The village is suffering from serious coastal erosion from storms, just like the one earlier this year, and degrading permafrost, according to the Interior Department.

“At the current rate of erosion of approximately 70 feet per year, the river is expected to threaten structures within two years and the village’s critical infrastructure within four years,” the department said.

Napakiak is dealing with such serious erosion that its school, fuel farm, water supply well, airport, homes and other critical infrastructure are at risk.

“The ongoing erosion is estimated to be 25-50 feet per year. Most of the current critical infrastructure is expected to be destroyed by 2030,” the Interior Department said in a news release.
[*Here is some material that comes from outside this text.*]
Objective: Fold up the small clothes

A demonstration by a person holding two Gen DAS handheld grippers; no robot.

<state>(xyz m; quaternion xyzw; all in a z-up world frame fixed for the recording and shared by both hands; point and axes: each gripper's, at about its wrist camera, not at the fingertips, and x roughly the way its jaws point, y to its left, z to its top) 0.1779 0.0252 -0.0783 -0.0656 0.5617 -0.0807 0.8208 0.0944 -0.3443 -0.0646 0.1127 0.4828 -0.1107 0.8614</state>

The village has already established a 50-year, $200 million plan for managing relocation. KYUK reported last year that, in the next 10 years, “Napakiak will have to build the new school and move 38 homes, the store, the multi-purpose building, the water plant, and other structures.”

In addition to the three tribes receiving $25 million, eight additional communities will also receive $5 million, the Interior Department said.

Those include:

  • Native Village of Point Lay (in Alaska)
  • Huslia Village (in Alaska)
  • Native Village of Fort Yukon (in Alaska)
  • Native Village of Nelson Lagoon (in Alaska)
  • Havasupai Tribe (in Arizona)
  • Yurok Tribe (in California)
  • Chitimacha Tribe (in Louisiana)
  • Passamaquoddy Indian Tribe (in Maine)

Undergoing such a transformative move upends many of these communities’ ties to tradition, Capoeman said. For example, the Quinault have lived by the water for centuries in order to fish and gather clams.

“We’ve lived off the land and resources for thousands and thousands of years. We can see the changes. These tides that are coming in are not normal,” he said. “To take ourselves away from that is not traditional, but we have to save ourselves. We realize that it’s the key to our very own survival at this point.”